__Extracted material__
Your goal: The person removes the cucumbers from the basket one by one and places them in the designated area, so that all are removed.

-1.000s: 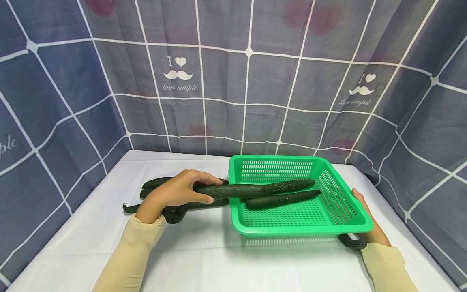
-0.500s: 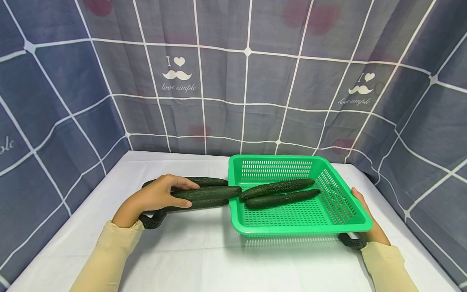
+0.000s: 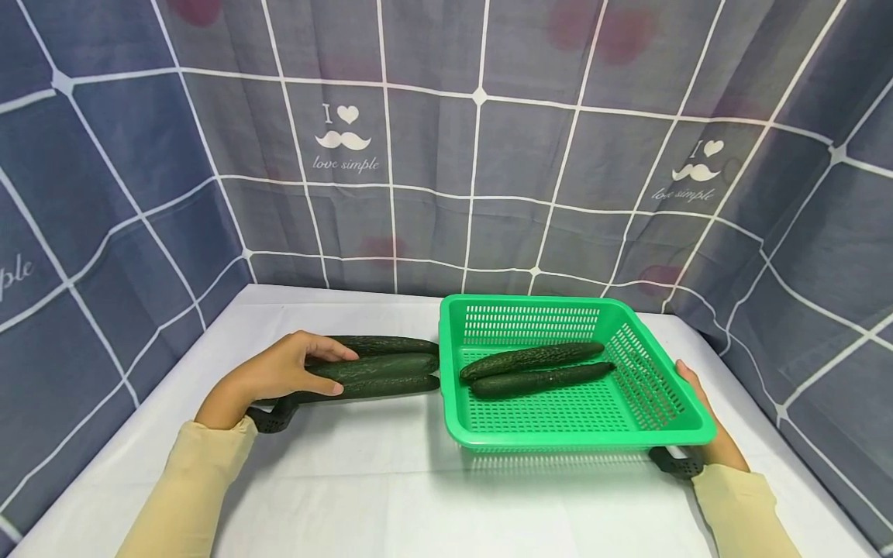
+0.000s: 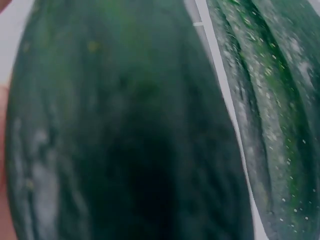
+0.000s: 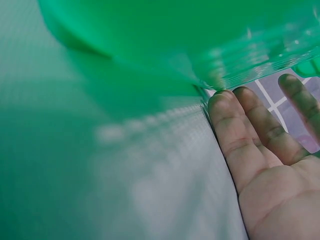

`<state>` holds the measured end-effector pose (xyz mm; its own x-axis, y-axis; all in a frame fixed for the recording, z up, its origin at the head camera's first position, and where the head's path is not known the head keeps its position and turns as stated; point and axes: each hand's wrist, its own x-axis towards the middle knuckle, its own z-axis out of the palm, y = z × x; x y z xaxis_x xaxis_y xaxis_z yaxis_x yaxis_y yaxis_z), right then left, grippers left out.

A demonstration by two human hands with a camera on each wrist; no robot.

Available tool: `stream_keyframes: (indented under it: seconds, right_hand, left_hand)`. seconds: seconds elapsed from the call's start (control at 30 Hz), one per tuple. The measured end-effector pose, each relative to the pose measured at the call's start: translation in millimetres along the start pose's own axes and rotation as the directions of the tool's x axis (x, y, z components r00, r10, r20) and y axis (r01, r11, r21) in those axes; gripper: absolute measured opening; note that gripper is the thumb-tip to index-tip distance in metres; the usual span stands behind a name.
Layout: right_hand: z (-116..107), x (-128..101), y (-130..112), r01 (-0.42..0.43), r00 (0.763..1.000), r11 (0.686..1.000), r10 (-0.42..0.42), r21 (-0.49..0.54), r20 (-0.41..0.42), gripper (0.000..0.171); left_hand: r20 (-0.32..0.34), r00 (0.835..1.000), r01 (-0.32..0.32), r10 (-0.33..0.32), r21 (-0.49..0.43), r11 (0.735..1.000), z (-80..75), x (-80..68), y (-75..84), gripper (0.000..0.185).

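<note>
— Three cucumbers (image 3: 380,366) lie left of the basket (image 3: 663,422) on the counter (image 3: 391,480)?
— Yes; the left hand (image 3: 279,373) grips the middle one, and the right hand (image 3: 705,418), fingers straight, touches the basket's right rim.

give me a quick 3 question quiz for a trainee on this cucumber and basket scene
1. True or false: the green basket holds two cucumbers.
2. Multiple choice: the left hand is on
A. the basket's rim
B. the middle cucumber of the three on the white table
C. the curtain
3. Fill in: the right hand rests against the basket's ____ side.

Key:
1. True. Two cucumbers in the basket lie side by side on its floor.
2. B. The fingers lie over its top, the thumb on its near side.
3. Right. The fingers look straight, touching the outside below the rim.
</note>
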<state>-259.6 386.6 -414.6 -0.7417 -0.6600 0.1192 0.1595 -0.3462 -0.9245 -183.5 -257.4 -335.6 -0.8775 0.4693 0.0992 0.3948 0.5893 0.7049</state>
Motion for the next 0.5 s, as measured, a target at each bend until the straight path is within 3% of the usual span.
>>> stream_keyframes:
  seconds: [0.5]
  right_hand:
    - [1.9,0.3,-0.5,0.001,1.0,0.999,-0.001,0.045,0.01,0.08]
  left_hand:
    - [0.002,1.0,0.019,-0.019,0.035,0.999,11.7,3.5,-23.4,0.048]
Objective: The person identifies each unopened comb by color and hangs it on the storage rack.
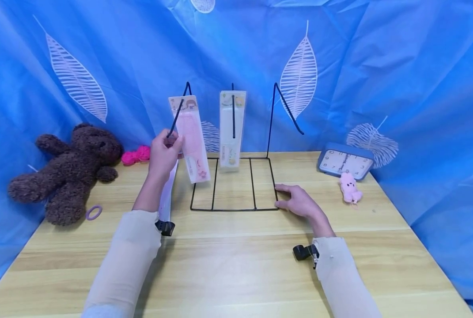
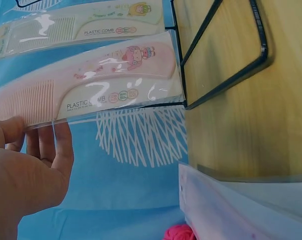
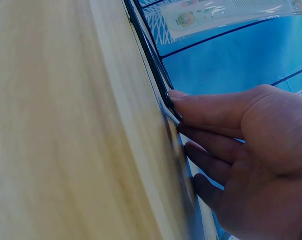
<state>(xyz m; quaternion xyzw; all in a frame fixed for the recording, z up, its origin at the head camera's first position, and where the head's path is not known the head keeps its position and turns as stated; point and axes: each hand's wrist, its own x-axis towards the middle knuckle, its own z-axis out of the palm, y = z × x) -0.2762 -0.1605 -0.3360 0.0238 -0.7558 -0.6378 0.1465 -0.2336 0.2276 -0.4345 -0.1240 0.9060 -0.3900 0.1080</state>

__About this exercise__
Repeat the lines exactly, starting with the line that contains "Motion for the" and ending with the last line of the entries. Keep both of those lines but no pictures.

__Solution for this task__
Motion for the next 0.5 s, as measured, a target at each bend until the straight path is within 3% of the usual span.
>>> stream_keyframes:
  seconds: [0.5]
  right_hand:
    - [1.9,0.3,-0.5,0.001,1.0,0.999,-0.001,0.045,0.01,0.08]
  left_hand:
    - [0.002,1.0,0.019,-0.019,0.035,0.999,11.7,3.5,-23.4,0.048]
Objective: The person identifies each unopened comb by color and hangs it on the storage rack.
<state>(xyz m; quaternion xyzw; all in a frame fixed for the recording, z up, its origin at the head camera's first position, and where the head's path is not known the head keeps its position and turns as stated; point and axes: each hand's wrist, its own x-axis towards the middle knuckle, its own z-axis out of the palm, y = z × x) -0.2762 -0.1605 -0.3360 0.0238 -0.7558 -0.6378 0.1465 -0.2336 0.2276 -0.4345 -0.1240 0.9060 -0.3900 0.1080</state>

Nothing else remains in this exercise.